Examine each line of the listing below. Copy those in which the string "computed" appears.
┄┄┄┄┄┄┄┄┄┄
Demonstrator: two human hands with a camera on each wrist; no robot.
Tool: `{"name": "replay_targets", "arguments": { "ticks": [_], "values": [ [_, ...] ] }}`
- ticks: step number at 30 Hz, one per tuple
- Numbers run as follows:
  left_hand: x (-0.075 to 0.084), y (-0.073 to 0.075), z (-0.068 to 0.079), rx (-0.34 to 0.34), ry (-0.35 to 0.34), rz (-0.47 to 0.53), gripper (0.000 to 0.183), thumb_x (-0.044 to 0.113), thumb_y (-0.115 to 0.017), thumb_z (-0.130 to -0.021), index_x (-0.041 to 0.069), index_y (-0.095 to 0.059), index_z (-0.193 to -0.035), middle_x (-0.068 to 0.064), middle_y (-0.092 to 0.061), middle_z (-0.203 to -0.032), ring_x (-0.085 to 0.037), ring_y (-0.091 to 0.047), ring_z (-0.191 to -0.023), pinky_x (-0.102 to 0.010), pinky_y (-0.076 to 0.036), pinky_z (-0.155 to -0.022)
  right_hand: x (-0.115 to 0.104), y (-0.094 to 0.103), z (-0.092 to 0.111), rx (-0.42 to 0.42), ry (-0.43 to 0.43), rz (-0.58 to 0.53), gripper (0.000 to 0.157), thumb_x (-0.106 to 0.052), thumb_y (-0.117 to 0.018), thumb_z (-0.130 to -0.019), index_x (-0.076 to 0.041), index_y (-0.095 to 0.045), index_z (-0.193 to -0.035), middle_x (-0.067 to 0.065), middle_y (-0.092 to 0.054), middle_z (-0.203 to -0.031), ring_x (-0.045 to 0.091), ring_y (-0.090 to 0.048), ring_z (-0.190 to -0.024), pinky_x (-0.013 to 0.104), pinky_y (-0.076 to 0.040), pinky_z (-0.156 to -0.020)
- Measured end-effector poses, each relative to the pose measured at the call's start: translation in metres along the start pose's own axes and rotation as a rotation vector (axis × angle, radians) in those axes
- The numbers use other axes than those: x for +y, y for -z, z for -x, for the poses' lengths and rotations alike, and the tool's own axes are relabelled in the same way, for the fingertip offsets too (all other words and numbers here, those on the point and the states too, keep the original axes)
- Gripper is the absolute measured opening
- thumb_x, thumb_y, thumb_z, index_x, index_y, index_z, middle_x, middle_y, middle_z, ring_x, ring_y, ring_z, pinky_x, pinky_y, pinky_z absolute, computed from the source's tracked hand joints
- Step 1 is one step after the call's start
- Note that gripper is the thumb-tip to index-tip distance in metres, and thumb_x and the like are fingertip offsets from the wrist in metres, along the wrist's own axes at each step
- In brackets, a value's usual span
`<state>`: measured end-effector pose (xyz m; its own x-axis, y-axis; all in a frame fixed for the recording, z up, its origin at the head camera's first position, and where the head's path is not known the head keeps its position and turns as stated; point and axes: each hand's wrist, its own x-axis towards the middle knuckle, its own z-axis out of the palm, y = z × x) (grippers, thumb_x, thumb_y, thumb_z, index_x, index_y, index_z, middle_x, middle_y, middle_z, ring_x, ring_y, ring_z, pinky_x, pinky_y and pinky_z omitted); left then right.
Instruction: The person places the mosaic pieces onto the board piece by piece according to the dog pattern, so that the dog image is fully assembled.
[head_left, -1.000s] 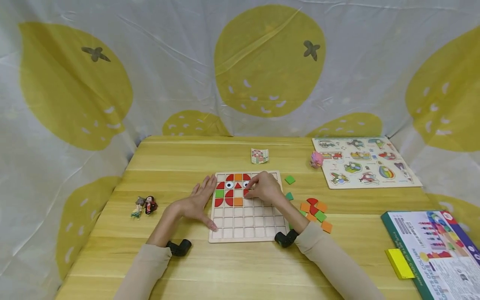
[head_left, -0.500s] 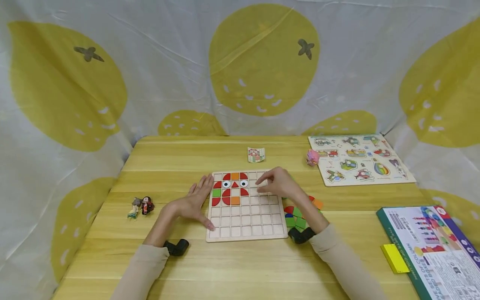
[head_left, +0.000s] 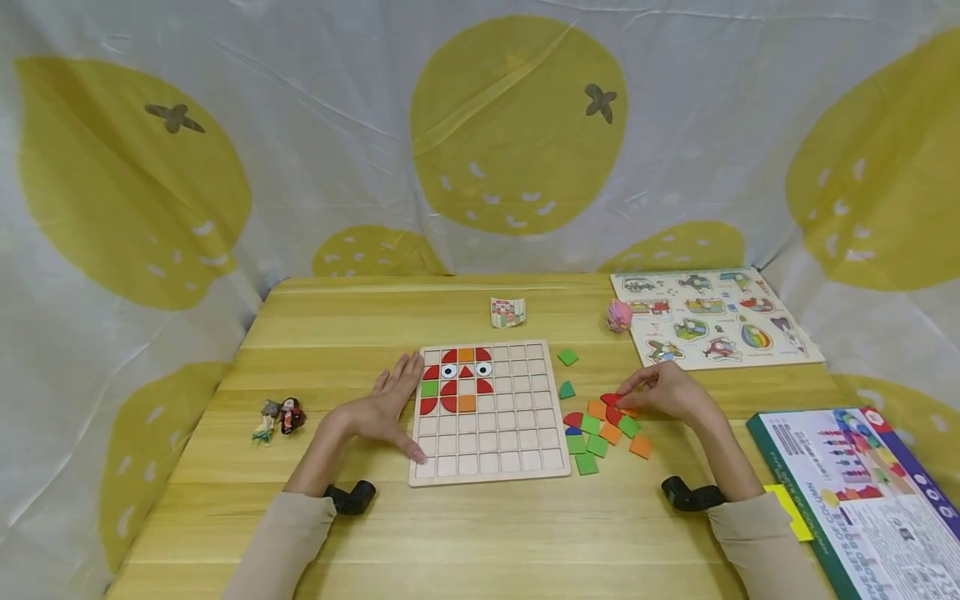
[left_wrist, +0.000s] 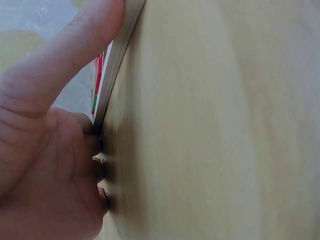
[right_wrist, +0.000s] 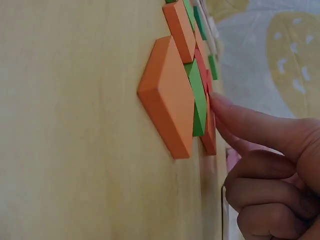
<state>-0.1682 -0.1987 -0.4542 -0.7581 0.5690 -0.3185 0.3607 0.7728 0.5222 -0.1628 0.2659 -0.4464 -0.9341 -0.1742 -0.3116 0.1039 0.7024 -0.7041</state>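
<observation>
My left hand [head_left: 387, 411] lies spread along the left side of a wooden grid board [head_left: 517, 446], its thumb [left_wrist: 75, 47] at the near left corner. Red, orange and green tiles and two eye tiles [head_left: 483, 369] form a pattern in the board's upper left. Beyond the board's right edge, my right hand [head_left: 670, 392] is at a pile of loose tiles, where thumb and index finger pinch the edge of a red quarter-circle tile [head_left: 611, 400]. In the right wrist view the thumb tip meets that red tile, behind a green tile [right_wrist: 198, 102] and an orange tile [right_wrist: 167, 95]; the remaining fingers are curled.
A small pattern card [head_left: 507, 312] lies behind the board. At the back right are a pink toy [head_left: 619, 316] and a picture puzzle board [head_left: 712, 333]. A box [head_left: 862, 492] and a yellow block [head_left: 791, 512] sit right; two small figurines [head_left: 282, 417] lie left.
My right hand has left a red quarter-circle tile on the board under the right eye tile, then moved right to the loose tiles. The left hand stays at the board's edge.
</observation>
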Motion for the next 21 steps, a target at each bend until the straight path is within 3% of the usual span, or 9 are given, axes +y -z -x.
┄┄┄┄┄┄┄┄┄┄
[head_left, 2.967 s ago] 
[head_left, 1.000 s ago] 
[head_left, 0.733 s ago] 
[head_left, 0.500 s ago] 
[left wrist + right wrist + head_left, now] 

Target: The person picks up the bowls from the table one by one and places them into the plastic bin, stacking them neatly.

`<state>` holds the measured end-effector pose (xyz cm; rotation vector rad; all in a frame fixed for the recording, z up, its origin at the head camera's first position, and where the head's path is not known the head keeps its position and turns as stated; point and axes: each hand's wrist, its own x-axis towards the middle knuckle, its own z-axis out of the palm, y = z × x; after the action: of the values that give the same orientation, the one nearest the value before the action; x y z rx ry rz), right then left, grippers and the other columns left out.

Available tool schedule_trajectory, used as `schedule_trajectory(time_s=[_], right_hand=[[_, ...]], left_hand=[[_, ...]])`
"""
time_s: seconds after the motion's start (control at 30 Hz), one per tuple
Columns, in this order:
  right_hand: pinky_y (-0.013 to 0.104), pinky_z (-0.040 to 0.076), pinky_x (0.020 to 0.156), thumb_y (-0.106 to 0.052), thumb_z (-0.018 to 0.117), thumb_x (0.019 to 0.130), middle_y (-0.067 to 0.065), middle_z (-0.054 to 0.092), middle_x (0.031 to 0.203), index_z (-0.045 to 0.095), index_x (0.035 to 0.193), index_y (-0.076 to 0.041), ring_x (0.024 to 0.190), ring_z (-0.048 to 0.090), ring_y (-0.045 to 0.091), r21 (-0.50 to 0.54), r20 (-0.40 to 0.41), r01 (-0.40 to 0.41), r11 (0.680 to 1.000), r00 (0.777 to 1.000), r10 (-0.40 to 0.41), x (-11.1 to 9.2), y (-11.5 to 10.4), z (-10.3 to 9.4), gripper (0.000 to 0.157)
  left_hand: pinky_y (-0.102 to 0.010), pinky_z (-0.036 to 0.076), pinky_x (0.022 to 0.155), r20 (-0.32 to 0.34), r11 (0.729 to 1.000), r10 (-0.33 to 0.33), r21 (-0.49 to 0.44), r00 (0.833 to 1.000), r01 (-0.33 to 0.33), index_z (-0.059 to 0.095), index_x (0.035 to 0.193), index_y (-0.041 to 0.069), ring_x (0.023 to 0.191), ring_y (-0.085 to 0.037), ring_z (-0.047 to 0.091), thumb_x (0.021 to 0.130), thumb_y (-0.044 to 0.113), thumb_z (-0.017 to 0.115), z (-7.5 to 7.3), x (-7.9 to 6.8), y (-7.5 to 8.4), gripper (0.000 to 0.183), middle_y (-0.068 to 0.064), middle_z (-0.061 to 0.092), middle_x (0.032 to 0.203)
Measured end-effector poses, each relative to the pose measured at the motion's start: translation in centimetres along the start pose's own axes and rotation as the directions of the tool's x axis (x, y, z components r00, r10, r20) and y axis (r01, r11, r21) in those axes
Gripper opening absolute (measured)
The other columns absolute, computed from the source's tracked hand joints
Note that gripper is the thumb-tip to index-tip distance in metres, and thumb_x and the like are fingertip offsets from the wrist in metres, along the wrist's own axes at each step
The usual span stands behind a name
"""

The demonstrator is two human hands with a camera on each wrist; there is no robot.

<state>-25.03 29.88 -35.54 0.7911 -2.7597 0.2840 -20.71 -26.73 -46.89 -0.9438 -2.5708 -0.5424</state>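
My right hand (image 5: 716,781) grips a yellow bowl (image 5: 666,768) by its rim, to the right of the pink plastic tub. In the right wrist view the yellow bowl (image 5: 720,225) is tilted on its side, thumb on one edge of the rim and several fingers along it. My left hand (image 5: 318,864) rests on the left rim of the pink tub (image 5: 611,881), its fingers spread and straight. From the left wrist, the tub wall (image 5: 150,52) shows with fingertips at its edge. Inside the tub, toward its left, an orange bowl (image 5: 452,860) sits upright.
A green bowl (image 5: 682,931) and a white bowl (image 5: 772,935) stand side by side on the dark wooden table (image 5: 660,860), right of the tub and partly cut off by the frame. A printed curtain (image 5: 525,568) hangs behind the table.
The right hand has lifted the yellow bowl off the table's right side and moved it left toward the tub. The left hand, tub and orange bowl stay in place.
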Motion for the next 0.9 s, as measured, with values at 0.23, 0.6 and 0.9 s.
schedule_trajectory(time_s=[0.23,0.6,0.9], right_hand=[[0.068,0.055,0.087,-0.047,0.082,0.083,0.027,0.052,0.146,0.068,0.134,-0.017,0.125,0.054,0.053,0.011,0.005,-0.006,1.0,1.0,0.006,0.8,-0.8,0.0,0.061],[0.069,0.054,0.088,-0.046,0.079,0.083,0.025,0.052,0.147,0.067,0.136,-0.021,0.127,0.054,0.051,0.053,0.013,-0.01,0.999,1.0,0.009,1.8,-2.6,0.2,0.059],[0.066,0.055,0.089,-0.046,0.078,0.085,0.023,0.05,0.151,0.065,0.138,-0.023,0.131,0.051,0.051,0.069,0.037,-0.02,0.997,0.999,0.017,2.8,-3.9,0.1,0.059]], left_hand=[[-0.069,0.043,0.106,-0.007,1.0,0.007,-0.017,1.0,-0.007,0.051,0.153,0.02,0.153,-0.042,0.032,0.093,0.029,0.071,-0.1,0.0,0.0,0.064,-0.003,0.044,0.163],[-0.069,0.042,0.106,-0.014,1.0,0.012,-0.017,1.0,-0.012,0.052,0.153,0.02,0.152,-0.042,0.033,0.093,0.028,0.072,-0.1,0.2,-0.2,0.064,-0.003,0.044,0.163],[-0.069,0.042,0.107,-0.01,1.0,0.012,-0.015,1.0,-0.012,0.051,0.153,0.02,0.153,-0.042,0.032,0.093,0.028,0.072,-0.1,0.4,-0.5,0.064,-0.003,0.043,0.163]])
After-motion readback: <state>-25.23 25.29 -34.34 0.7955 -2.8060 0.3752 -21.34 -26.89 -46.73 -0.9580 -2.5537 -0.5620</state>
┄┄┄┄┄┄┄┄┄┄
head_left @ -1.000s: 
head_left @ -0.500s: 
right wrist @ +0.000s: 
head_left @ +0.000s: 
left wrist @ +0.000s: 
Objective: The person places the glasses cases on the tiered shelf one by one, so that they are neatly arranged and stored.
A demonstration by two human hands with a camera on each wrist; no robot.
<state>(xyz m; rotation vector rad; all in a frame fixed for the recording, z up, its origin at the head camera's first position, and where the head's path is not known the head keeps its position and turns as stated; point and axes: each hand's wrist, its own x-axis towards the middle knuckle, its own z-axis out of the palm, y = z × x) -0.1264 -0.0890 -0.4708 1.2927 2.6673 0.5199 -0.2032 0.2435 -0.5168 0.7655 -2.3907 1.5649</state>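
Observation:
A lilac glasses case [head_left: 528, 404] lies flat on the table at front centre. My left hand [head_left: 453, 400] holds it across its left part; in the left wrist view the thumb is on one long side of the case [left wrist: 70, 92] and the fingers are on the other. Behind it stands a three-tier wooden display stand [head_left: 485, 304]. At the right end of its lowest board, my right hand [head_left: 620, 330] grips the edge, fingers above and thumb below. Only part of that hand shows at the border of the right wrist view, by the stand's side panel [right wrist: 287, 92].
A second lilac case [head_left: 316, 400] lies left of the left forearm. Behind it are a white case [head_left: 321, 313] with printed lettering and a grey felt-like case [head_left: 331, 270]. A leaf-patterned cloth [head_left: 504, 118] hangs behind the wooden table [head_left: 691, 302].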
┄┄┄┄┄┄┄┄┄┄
§ **RESULT OF THE EXERCISE**
- thumb_x, thumb_y, thumb_z, index_x, index_y, index_z, middle_x, middle_y, middle_z, ring_x, ring_y, ring_z, pinky_x, pinky_y, pinky_z absolute, computed from the source's tracked hand joints
The other columns absolute, computed from the source's tracked hand joints

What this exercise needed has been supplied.